◆ **Your goal**:
Repeat the listing word for word. Leave every picture out.

================

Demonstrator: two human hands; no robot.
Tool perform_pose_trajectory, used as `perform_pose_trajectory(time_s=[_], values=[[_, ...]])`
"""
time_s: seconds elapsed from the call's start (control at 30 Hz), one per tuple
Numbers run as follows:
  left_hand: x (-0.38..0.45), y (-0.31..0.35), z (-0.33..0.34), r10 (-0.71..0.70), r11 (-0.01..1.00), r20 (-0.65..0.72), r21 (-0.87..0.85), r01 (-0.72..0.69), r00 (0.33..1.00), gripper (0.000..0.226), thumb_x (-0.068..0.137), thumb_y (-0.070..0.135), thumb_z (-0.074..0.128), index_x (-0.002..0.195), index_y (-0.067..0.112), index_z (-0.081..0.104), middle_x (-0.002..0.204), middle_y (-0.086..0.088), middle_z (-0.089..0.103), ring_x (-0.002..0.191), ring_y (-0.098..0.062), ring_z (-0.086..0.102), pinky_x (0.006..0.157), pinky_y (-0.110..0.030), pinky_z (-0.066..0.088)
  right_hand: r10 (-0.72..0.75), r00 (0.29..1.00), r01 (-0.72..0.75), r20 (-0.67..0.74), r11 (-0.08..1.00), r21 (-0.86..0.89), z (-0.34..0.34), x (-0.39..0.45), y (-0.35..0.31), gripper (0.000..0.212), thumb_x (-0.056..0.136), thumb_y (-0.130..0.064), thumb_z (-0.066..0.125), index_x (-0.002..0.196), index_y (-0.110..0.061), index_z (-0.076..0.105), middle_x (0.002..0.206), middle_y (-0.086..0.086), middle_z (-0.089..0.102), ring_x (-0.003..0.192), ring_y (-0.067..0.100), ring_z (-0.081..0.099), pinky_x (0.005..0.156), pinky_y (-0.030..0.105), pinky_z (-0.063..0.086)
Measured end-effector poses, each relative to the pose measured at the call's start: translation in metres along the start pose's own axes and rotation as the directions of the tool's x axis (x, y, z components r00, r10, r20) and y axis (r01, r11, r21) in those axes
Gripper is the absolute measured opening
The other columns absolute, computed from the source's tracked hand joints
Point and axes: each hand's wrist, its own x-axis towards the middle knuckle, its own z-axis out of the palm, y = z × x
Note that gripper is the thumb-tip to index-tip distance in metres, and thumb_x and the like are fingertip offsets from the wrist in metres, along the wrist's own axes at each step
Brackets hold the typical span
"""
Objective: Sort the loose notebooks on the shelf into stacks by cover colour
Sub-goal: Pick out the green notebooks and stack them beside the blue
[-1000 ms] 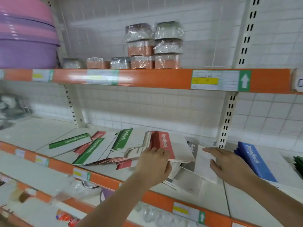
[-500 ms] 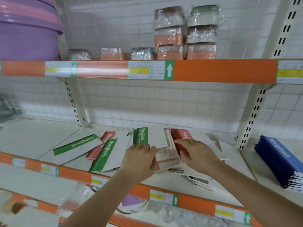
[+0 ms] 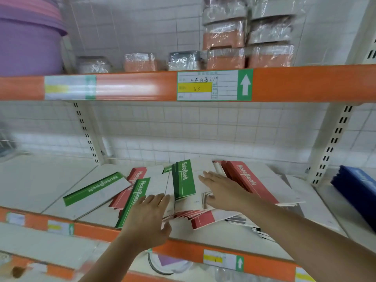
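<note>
**Both hands flat on the notebook pile**

The loose notebooks lie fanned across the middle shelf [image 3: 46, 180], just behind its orange front edge. The right hand [image 3: 221, 190] lies palm down on a green notebook [image 3: 184, 180] at the centre of the pile, its fingers [image 3: 205, 176] straight and released, pointing toward ten o'clock. At three o'clock from that hand, touching the same heap, sits a red notebook [image 3: 250, 182]. The left hand [image 3: 148, 218] rests at six o'clock of the pile near the shelf edge, fingers extended and loose over the white covers, grasping nothing. Another green notebook [image 3: 97, 189] lies apart at nine o'clock. A blue stack [image 3: 358, 186] stands well apart at three o'clock, past the upright.
</note>
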Motion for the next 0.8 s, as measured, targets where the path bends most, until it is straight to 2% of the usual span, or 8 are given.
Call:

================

◆ **Solution**:
Demonstrator: two human hands; no robot.
Tool perform_pose_trajectory, used as `perform_pose_trajectory(time_s=[_], values=[[_, ...]])`
"""
time_s: seconds elapsed from the call's start (control at 30 Hz), one per tuple
Numbers run as follows:
  left_hand: x (-0.38..0.45), y (-0.31..0.35), z (-0.33..0.34), r10 (-0.71..0.70), r11 (-0.01..1.00), r20 (-0.65..0.72), r21 (-0.87..0.85), r01 (-0.72..0.69), r00 (0.33..1.00), gripper (0.000..0.226), thumb_x (-0.068..0.137), thumb_y (-0.070..0.135), thumb_z (-0.074..0.128), index_x (-0.002..0.195), index_y (-0.067..0.112), index_z (-0.081..0.104), middle_x (-0.002..0.204), middle_y (-0.086..0.088), middle_z (-0.089..0.103), ring_x (-0.002..0.191), ring_y (-0.098..0.062), ring_z (-0.086..0.102), pinky_x (0.006..0.157), pinky_y (-0.110..0.030), pinky_z (-0.066..0.088)
  right_hand: r10 (-0.72..0.75), r00 (0.29..1.00), r01 (-0.72..0.75), r20 (-0.67..0.74), r11 (-0.08..1.00), r21 (-0.86..0.89), z (-0.34..0.34), x (-0.39..0.45), y (-0.35..0.31), gripper (0.000..0.212), thumb_x (-0.056..0.136), thumb_y (-0.130..0.064), thumb_z (-0.066..0.125), index_x (-0.002..0.196), index_y (-0.110..0.061), index_z (-0.076..0.105), middle_x (0.002..0.206), middle_y (-0.086..0.086), middle_z (-0.089..0.102), ring_x (-0.003..0.192), ring_y (-0.067..0.100), ring_z (-0.081..0.099), pinky_x (0.005..0.156), pinky_y (-0.030..0.105), pinky_z (-0.063..0.086)
Measured end-effector poses, each relative to the pose measured at the call's start: translation in metres along the start pose's own axes and rotation as the directions of the tool's x axis (x, y, z components r00, r10, r20) and y axis (r01, r11, r21) in those axes
Gripper is the absolute measured opening
The other columns absolute, computed from the source's tracked hand joints
Point and axes: each hand's wrist, its own x-axis towards the middle knuckle, its own z-axis out of the palm, y = z × x
Note that gripper is the thumb-tip to index-tip distance in metres, and thumb_x and the like are fingertip offsets from the wrist in metres, along the wrist's own axes at each step
Brackets hold the typical span
"""
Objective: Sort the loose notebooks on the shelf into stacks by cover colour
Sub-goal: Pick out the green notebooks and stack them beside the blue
[-1000 ms] 
[-500 ms] 
[+0 ms] 
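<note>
**Both hands flat on the notebook pile**

The loose notebooks lie fanned across the middle shelf [image 3: 46, 180], just behind its orange front edge. The right hand [image 3: 221, 190] lies palm down on a green notebook [image 3: 184, 180] at the centre of the pile, its fingers [image 3: 205, 176] straight and released, pointing toward ten o'clock. At three o'clock from that hand, touching the same heap, sits a red notebook [image 3: 250, 182]. The left hand [image 3: 148, 218] rests at six o'clock of the pile near the shelf edge, fingers extended and loose over the white covers, grasping nothing. Another green notebook [image 3: 97, 189] lies apart at nine o'clock. A blue stack [image 3: 358, 186] stands well apart at three o'clock, past the upright.
</note>
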Motion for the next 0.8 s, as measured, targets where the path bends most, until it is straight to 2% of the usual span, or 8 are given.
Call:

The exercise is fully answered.